On May 25th 1836 the Lord Lieutenant Mulgrave in Parliament outlined his explanation of his handling of the case of Francis Leigh of Rosegarland; Mulgrave refused to appoint him at Sheriff of the County Wexford. I am not sure if he had been Sheriff of Co. Wexford before Mulgrave’s advent; John Reade had been an assistant to Mr Leigh. John Reade had presided at the auction of goods seized in lieu of tithes at Ballymenane, near Gorey, in the spring of 1836; after the failure of the auction the dreaded Orangeman Irvine of Ballycross, Kilmore burned a stack of the corn, causing outrage. The authorities and the Lord Lieutenant Mulgrave were incensed at the scenario of burning corn in the context of a famished people.  Anyway this is part of what Mulgrave said:–

“He now came to the individual case of Mr Leigh. In his petition, that gentleman had stated that he had been appointed to the office of sheriff with his (Earl of Mulgrave’s) consent. Such was not the fact. It had been publicly known that Mr Leigh was to be appointed sheriff and from information which he had received through memorials from different parts of the county of Wexford, it appeared that there were three grounds of objection taken to his nomination. (Hear and cheers). The first was that he was believed to be an Orangeman; the second was that he was a strong political partisan; and the third that he had no property in the county. With respect to the last ground of objection, he believed the fact was stated to be that Mr Leigh was a younger brother, living in the house of his father, upon whose death he must cease to have any connexion, so far as property was concerned with the county and for this reason, that though his elder brother died, he left children which would be entitled to his property. With respect to the objection on the score of property he (Earl Mulgrave) declined to entertain it when it was urged in the memorials to which he had before alluded, inasmuch as the time had elapsed when it should have been taken into consideration. Now with respect to the objection of political partisanship, Mr Leigh stated in his petition to their Lordships that he was neither an Orangeman nor a man who entertained any strong party views. All he could say was that a person of such a description was exactly the person to whom he was desirous to entrust the duties of Sheriff;… The Lord Lieutenant continued:–

“However, he stated in reply to the assertion concerning Mr Leigh, that “he was believed to be an Orangeman”, that it was impossible for him to act upon any such hearsay evidence. So that up to the day before that on which the lists were to be published in the Gazette, it was his intention, notwithstanding the allegations against Mr Leigh, to which he had referred, to appoint him sheriff. At that period he had received from the Solicitor-General for Ireland information which induced him not to select Mr Leigh for the office of sheriff. The learned gentleman (the Solicitor-General) told him that he had heard through another gentleman whose name he was, also, at liberty to mention, that Mr Leigh was the master of a lodge, established under what was called the new system and that was the last gentleman to whom he alluded knew the lodge to which Mr Leigh belonged. This occurred on the day before that on which it was necessary that the list should be published; and having no reason to doubt the authority on which the statement was made, he certainly did think it was his duty, under the circumstances and acting on the belief that Mr Leigh was an Orangeman, to pass over his name in the list, which it was then necessary to have made out. (Hear). The gentleman he did name was a person in every way qualified to fulfil the duties of the office. He was out of the country at the time he was appointed.”
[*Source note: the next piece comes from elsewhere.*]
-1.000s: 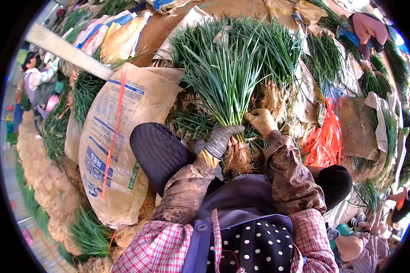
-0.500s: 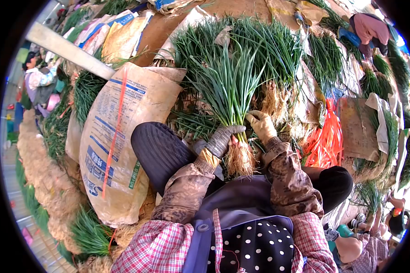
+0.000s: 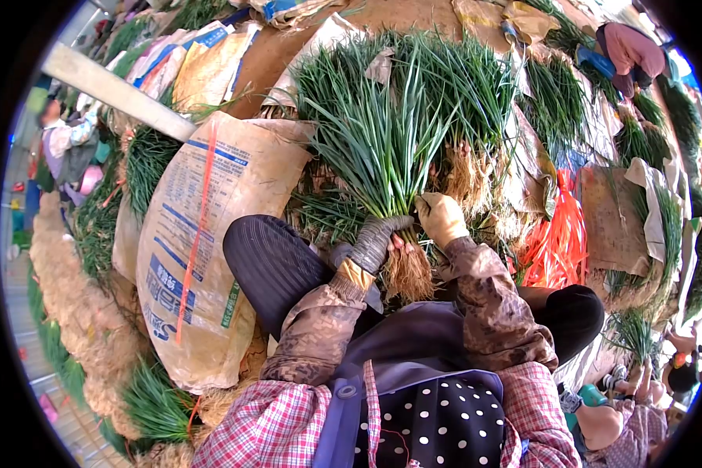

Mr Leigh would deny that he was a Orangeman, would he not? I have no evidence that he was and Mulgrave seemed to grudgingly accept his denial. His politics were severely conservative. The gothic and savage speeches by representatives of the Orange Order in the Co. Wexford would leave any Lord Lieutenant with no option but to prohibit the appointment of such men to public positions—they were not fit to be gate-keepers in Hell.